Я вошел в квартиру, схватил в охапку Кота -- он, увидев капитана, забурлил с новой силой -- и пригласил самого гиганта войти.

Обиженный на мою бесцеремонность, Кот брыкался

в руках, подвывал и старался меня укусить, а я, не обращая на его выкрутасы внимания, прошел в спальню и, запульнув Кота на кровать, вышел, закрыв за собой дверь.
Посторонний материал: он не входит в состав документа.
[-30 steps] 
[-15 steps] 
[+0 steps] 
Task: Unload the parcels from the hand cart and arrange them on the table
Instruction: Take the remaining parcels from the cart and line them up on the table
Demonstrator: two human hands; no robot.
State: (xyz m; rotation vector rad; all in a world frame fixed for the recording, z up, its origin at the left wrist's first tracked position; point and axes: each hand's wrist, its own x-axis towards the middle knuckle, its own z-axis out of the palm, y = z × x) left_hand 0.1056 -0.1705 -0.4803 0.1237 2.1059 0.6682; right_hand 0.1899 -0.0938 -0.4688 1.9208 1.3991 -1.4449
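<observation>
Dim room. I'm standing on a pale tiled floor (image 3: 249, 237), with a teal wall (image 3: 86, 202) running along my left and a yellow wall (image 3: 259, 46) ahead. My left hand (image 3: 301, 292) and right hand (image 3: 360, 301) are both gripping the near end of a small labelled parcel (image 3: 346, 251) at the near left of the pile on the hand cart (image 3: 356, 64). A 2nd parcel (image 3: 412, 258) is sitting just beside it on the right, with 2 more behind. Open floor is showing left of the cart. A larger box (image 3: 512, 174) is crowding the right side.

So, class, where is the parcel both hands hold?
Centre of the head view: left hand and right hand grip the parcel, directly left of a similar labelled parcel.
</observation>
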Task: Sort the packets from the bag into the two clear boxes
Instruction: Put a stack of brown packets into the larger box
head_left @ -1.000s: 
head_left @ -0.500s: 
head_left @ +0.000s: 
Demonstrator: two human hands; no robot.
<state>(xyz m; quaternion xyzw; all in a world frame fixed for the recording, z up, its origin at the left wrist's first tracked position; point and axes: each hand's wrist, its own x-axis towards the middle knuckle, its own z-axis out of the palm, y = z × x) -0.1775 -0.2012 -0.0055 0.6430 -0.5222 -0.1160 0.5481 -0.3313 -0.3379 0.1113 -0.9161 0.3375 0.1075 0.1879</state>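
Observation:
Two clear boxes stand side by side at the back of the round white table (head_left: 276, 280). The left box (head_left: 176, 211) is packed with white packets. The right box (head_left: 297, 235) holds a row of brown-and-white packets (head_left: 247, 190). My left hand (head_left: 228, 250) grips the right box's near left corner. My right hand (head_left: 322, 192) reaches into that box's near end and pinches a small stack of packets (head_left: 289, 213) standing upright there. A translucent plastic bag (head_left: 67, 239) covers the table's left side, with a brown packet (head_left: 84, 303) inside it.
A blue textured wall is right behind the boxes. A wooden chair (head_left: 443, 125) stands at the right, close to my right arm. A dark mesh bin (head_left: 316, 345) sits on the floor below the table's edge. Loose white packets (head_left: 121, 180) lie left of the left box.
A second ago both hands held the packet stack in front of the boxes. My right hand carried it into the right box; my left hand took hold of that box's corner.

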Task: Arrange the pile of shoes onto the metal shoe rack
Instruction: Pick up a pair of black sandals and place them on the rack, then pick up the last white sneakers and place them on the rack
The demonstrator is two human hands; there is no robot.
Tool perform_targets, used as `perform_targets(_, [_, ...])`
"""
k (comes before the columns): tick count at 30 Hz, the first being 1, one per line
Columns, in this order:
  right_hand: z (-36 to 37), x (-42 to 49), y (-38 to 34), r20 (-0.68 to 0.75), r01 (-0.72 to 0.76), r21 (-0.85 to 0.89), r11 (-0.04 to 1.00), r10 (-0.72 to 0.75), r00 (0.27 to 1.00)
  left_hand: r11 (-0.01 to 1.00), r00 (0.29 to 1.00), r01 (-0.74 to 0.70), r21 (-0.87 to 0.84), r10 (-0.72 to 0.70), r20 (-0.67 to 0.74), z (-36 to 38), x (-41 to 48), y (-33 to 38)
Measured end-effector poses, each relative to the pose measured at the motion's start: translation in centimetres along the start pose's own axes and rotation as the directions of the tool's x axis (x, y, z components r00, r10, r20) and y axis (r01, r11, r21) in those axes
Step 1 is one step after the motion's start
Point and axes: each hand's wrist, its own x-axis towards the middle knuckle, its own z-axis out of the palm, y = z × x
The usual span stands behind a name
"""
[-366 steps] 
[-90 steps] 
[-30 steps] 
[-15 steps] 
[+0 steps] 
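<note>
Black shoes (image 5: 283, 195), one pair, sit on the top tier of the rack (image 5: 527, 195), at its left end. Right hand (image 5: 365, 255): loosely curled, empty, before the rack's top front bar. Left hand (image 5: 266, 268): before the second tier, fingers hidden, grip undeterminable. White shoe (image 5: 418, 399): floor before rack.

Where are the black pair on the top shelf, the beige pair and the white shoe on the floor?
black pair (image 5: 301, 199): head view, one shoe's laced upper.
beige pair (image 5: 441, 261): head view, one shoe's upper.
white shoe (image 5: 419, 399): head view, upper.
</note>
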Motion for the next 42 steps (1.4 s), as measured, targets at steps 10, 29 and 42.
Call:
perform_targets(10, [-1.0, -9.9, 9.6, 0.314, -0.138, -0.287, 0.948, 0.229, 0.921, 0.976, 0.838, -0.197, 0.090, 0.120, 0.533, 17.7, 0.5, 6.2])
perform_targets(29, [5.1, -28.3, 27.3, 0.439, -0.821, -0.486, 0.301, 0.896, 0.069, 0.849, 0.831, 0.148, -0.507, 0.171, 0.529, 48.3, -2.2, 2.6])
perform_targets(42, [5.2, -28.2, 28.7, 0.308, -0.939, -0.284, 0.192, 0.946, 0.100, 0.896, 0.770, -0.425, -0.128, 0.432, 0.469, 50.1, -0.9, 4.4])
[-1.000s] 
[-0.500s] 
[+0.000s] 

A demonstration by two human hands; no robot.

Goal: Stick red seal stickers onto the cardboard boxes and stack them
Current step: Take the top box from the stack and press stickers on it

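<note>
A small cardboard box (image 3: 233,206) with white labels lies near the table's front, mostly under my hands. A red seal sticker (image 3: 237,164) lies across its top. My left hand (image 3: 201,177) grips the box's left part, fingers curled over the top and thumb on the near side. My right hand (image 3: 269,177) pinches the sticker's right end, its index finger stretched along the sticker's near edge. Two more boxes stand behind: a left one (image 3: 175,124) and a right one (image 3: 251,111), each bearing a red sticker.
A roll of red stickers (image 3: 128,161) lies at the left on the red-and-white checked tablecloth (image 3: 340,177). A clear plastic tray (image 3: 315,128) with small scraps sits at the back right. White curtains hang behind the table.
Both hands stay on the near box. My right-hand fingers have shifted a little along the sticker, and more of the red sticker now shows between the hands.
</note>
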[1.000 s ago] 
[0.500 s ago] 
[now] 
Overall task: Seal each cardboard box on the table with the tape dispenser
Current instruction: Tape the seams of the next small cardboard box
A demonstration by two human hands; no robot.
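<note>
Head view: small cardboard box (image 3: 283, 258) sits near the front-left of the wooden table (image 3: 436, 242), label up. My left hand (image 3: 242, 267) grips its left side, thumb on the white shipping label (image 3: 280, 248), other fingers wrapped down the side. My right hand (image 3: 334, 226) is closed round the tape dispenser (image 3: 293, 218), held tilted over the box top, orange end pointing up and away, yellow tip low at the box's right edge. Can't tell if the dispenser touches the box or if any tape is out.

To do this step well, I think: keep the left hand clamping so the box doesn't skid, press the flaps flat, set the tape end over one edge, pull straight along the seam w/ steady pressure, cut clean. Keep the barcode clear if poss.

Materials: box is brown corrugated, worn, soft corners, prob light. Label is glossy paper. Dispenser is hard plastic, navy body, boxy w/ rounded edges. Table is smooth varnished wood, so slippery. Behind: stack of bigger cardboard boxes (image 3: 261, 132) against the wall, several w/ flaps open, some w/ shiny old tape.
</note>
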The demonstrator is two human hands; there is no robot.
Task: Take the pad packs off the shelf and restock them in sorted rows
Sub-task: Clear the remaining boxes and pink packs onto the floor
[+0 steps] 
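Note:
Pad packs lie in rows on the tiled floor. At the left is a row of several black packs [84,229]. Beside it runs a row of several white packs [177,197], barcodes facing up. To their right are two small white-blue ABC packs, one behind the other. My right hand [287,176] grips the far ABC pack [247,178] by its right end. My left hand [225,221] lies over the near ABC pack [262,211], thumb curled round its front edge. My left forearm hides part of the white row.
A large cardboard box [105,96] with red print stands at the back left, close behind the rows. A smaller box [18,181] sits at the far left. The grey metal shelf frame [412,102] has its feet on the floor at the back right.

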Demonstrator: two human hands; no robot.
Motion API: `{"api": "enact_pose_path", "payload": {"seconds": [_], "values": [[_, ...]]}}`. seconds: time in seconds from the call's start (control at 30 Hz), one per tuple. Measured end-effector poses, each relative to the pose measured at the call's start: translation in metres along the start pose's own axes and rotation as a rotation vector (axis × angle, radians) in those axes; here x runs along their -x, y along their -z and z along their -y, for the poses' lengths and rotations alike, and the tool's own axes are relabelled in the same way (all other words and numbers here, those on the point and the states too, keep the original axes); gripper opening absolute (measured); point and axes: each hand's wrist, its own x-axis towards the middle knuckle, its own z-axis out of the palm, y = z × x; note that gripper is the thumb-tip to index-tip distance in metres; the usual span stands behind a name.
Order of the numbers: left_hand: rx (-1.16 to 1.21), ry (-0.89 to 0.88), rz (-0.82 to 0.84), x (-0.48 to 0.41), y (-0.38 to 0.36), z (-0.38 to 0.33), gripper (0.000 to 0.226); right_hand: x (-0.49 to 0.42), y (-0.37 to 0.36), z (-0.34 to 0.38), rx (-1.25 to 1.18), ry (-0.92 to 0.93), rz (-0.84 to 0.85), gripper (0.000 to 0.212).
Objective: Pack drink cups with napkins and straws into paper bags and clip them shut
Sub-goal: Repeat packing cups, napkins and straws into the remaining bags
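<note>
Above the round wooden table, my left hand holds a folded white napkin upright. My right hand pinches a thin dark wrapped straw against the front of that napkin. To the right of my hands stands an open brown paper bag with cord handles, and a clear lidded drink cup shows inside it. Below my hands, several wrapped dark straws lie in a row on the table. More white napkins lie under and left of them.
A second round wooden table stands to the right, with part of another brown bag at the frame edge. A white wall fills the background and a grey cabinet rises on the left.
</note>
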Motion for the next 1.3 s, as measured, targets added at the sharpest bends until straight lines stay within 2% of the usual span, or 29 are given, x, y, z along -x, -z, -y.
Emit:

Капитан Петров стоял у порога и совершенно бесстрастно наблюдал за нашей кратковременной и неравной схваткой.

Я вернулся к нему, снова взял фотографию и, глядя на нее, опять подумал о том, что перед смертью парнишка пережил немыслимый страх.

– - По первичным данным, он умер от сердечного приступа, -- заговорил Петров, словно прочитав мои мысли, -- Конвульсивные искажения при такой смерти обычное дело, -- произнес он голосом бархатисто-тяжелым, ровным и бесстрастным.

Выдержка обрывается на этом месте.